WHAT THE TASK REQUIRES:
Each line from the beginning of the data below through the line containing "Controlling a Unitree" should be repeated exactly, please.
Segment Start: DATA EXTRACT
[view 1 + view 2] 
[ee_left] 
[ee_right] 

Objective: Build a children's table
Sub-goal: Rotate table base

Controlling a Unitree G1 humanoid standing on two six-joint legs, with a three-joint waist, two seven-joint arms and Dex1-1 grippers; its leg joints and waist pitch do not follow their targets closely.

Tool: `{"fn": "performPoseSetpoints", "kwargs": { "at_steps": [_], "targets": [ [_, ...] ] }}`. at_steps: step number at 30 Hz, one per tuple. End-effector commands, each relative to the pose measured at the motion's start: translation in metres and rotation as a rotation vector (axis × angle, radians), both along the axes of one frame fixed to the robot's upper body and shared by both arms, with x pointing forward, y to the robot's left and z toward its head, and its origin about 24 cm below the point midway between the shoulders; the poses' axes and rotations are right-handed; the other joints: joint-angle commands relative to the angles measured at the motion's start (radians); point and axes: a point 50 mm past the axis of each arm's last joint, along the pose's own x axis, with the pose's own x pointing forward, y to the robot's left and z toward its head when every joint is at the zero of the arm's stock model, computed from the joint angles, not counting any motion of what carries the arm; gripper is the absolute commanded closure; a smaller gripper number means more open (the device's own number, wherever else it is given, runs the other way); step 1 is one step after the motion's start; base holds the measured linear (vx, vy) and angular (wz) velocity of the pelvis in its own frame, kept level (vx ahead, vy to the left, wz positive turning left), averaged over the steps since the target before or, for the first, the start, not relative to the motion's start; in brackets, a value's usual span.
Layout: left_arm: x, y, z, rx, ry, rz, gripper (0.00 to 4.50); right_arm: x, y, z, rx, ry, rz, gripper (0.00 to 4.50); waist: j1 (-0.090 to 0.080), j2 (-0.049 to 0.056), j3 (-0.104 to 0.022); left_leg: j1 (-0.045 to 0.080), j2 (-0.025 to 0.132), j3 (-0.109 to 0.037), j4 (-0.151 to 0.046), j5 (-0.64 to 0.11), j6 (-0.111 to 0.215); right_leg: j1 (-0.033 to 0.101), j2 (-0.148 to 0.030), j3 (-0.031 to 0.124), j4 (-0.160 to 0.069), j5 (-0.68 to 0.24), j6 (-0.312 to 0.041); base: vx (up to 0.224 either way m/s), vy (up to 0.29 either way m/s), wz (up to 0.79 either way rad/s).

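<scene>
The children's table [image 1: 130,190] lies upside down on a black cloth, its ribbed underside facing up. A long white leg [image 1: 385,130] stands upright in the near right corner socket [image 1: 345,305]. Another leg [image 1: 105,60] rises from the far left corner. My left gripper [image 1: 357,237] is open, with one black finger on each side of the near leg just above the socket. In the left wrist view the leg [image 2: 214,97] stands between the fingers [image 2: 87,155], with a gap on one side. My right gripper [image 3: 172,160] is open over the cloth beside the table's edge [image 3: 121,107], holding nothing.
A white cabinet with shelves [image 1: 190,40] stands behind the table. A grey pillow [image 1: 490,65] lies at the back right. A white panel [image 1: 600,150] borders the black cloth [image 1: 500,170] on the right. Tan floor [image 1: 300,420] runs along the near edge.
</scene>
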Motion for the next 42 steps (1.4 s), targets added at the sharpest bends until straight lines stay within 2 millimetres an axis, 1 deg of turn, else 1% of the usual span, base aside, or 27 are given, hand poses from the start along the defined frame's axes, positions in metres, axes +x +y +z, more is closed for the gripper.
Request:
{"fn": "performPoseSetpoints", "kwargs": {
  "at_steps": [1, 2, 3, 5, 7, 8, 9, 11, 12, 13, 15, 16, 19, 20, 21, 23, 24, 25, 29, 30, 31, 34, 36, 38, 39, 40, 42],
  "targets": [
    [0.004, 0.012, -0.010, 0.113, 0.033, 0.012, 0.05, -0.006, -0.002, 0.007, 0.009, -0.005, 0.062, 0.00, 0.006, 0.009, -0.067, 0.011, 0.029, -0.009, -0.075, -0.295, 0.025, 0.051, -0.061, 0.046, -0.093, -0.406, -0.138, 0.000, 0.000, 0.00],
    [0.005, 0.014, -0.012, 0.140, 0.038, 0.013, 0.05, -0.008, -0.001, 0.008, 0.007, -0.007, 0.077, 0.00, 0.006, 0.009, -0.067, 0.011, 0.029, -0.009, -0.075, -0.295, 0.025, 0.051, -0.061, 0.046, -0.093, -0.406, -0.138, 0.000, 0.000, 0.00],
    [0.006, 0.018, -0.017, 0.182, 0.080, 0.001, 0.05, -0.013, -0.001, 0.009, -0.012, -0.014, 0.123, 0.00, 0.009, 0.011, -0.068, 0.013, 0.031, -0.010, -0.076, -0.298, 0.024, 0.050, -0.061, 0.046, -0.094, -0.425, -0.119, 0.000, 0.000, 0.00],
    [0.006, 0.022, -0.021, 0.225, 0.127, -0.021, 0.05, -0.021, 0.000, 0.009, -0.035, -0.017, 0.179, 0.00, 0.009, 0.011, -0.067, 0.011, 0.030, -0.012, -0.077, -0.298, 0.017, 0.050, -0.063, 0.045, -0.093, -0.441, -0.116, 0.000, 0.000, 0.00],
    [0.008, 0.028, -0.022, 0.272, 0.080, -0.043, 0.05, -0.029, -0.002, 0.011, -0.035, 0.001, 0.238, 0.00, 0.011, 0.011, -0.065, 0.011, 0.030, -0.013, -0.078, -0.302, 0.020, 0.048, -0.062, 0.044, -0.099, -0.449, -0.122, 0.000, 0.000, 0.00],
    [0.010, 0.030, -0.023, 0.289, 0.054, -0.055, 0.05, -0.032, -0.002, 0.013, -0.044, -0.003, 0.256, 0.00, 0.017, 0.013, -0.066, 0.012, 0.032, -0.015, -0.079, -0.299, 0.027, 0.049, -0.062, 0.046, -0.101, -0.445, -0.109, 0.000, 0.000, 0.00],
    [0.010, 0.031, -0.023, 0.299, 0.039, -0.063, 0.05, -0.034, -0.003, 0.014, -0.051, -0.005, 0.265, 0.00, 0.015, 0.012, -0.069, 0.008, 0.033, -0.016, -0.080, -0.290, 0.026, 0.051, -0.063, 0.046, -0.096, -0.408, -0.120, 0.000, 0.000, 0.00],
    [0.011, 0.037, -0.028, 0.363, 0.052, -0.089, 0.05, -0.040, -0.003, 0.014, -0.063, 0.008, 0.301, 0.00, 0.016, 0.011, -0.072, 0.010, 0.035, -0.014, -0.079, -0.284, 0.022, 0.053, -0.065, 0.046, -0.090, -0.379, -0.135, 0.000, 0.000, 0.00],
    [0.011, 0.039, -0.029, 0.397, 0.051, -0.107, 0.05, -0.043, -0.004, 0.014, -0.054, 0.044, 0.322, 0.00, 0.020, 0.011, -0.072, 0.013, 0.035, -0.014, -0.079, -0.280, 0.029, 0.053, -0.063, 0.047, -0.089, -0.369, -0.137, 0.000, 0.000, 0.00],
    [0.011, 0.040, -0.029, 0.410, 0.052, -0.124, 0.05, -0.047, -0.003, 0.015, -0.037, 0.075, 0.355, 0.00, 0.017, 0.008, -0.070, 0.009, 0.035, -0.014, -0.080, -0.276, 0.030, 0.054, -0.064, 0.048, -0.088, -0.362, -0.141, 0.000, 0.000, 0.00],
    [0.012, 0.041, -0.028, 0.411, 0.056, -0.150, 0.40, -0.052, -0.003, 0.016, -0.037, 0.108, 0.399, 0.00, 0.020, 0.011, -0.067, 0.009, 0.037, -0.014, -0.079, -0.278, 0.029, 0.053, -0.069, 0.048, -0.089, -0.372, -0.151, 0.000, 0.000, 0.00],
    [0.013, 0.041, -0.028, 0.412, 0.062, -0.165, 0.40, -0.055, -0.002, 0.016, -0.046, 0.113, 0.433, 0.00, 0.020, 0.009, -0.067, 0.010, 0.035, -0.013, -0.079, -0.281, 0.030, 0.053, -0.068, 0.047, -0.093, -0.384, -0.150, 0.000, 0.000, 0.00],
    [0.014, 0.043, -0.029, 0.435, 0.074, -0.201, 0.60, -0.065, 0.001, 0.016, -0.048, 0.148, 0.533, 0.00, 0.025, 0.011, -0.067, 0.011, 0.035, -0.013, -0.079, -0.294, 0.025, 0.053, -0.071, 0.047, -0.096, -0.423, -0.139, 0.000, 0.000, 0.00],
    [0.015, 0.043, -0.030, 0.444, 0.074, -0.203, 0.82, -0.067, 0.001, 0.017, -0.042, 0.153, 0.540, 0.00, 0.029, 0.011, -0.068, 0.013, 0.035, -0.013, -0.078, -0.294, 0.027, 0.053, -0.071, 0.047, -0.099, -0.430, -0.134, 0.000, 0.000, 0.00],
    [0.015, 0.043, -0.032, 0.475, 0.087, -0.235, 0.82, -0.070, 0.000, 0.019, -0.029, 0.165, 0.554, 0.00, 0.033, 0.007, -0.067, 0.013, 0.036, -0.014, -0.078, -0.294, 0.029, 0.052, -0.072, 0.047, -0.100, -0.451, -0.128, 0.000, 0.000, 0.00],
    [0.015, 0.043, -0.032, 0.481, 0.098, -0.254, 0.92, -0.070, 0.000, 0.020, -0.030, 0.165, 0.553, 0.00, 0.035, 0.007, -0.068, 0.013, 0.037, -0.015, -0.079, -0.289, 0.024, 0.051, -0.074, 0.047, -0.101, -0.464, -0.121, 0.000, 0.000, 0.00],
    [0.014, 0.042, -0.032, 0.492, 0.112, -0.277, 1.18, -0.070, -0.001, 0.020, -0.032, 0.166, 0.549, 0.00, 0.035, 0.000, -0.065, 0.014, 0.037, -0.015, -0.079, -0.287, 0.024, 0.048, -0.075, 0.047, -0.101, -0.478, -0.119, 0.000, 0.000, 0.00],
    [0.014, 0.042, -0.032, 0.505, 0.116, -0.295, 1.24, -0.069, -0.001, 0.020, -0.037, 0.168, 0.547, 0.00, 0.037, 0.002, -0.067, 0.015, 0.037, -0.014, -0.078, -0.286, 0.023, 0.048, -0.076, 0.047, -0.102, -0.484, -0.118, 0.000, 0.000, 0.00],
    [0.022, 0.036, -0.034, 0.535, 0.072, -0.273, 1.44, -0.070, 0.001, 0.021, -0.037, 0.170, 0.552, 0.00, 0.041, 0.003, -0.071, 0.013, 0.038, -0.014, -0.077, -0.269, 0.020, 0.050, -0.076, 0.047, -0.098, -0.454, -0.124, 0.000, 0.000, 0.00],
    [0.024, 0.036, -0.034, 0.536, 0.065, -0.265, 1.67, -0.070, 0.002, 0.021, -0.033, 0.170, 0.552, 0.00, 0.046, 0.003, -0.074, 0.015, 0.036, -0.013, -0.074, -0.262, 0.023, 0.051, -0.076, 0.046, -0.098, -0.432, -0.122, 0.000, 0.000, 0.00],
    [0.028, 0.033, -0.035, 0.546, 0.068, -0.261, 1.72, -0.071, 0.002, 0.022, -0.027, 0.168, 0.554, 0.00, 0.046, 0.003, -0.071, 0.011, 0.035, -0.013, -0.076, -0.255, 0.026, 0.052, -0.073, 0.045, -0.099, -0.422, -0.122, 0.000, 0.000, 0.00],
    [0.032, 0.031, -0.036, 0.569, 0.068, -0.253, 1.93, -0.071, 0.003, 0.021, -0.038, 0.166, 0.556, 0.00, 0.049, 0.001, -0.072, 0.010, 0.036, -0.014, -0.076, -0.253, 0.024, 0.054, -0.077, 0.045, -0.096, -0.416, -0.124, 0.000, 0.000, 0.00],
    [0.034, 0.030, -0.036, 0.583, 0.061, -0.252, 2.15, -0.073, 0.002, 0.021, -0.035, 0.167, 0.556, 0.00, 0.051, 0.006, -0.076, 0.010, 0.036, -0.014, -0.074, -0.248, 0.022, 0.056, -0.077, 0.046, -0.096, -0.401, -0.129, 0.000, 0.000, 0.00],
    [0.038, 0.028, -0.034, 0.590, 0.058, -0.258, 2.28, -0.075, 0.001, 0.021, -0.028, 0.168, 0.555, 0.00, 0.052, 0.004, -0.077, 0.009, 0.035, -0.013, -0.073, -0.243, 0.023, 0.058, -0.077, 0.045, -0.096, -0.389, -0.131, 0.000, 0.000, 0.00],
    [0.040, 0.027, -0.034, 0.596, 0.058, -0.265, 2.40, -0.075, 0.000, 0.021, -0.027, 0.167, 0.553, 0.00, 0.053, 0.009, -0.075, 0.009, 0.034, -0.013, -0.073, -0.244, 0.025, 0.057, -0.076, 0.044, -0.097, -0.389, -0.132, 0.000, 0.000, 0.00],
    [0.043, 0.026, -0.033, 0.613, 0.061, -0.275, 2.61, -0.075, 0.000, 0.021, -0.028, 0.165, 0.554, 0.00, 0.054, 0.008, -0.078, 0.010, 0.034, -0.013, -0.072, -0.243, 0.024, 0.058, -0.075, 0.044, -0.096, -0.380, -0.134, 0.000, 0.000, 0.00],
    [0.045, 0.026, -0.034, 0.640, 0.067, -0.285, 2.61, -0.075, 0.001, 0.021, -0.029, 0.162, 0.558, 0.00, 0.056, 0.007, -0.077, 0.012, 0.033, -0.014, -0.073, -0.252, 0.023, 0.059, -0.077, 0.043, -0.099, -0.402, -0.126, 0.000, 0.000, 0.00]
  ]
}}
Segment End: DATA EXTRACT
TASK RESULT:
[view 1 + view 2] 
[ee_left] 
[ee_right] 

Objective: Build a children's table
Sub-goal: Rotate table base

Controlling a Unitree G1 humanoid standing on two six-joint legs, with a three-joint waist, two seven-joint arms and Dex1-1 grippers; its leg joints and waist pitch do not follow their targets closely.

There is nothing further to the answer.